• Problem to work on
Which lines in the data below contain the word "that"? Copy each of them.

• Data excerpt
--------------------------------------------------
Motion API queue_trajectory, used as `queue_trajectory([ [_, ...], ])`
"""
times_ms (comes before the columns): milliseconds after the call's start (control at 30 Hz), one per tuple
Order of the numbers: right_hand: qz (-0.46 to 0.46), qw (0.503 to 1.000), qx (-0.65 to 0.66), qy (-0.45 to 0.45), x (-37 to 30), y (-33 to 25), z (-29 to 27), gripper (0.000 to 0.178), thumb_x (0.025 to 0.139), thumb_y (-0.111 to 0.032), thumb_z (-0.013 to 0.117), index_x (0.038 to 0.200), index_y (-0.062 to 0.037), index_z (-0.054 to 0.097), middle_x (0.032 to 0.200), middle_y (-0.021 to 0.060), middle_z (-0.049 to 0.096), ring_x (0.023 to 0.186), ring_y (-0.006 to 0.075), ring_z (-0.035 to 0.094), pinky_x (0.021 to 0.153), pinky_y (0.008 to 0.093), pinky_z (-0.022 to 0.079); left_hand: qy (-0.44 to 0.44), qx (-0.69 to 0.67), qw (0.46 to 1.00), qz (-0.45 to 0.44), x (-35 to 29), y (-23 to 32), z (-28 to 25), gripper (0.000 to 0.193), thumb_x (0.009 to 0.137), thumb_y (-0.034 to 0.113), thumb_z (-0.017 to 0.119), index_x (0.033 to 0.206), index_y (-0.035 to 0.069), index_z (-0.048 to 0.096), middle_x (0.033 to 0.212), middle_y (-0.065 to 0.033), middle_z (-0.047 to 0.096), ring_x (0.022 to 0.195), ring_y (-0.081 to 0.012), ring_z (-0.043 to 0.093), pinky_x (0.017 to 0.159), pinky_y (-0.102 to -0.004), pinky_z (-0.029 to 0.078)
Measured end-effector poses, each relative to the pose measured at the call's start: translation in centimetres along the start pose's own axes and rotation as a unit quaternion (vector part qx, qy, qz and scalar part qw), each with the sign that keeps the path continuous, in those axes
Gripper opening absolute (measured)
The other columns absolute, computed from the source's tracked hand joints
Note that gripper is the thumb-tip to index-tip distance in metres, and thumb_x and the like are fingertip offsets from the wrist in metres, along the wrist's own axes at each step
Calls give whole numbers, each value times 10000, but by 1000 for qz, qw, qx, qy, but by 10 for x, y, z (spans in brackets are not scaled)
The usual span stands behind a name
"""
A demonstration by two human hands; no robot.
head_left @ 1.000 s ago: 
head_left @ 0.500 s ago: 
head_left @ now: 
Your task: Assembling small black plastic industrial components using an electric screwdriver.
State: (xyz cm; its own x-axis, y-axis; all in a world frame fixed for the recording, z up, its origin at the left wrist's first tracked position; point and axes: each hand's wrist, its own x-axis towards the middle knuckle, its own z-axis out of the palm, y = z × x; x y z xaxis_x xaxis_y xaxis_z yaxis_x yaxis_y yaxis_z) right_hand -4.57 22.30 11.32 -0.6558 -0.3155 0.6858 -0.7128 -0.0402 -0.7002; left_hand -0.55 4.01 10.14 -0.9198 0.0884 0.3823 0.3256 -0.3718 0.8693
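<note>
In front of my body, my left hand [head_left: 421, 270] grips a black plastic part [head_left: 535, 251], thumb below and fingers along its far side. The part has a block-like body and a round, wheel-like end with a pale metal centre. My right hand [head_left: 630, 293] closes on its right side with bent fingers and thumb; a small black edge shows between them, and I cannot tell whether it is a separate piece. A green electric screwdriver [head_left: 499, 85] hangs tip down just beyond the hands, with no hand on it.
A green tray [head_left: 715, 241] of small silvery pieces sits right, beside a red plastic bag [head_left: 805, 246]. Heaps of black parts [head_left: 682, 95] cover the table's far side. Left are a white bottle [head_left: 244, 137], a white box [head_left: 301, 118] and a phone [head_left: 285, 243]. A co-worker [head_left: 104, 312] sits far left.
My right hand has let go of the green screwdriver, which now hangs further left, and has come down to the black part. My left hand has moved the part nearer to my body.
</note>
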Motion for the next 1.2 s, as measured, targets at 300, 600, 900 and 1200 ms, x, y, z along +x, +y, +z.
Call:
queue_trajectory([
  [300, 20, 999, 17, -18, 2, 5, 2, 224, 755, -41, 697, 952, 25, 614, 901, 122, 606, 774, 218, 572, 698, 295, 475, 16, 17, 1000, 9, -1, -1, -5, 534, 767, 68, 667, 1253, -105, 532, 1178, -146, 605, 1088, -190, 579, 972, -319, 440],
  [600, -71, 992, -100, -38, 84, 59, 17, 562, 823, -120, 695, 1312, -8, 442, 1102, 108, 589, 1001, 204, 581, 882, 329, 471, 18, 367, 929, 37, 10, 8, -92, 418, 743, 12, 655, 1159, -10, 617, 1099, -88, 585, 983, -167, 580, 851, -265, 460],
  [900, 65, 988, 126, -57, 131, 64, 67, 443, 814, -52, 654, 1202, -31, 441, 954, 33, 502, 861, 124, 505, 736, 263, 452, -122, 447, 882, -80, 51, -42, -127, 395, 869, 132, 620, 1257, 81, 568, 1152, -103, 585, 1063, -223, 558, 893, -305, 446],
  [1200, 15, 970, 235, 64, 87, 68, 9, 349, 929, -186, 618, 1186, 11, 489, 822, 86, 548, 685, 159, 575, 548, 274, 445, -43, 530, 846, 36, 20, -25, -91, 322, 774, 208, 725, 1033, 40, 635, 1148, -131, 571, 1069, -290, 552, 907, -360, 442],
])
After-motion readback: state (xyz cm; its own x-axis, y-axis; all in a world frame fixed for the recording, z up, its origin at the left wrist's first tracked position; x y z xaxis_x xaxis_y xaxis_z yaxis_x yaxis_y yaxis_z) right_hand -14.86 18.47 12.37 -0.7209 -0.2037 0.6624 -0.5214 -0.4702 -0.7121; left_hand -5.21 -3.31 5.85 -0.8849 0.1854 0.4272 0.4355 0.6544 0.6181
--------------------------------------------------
• Answer box
Measured end-effector poses, each relative to the pose measured at the call's start: translation in centimetres along the start pose's own axes and rotation as a unit quaternion (vector part qx, qy, qz and scalar part qw), each with the sign that keeps the path continuous, in those axes
Note that gripper is the thumb-tip to index-tip distance in metres, and thumb_x and the like are fingertip offsets from the wrist in metres, along the wrist's own axes at each step

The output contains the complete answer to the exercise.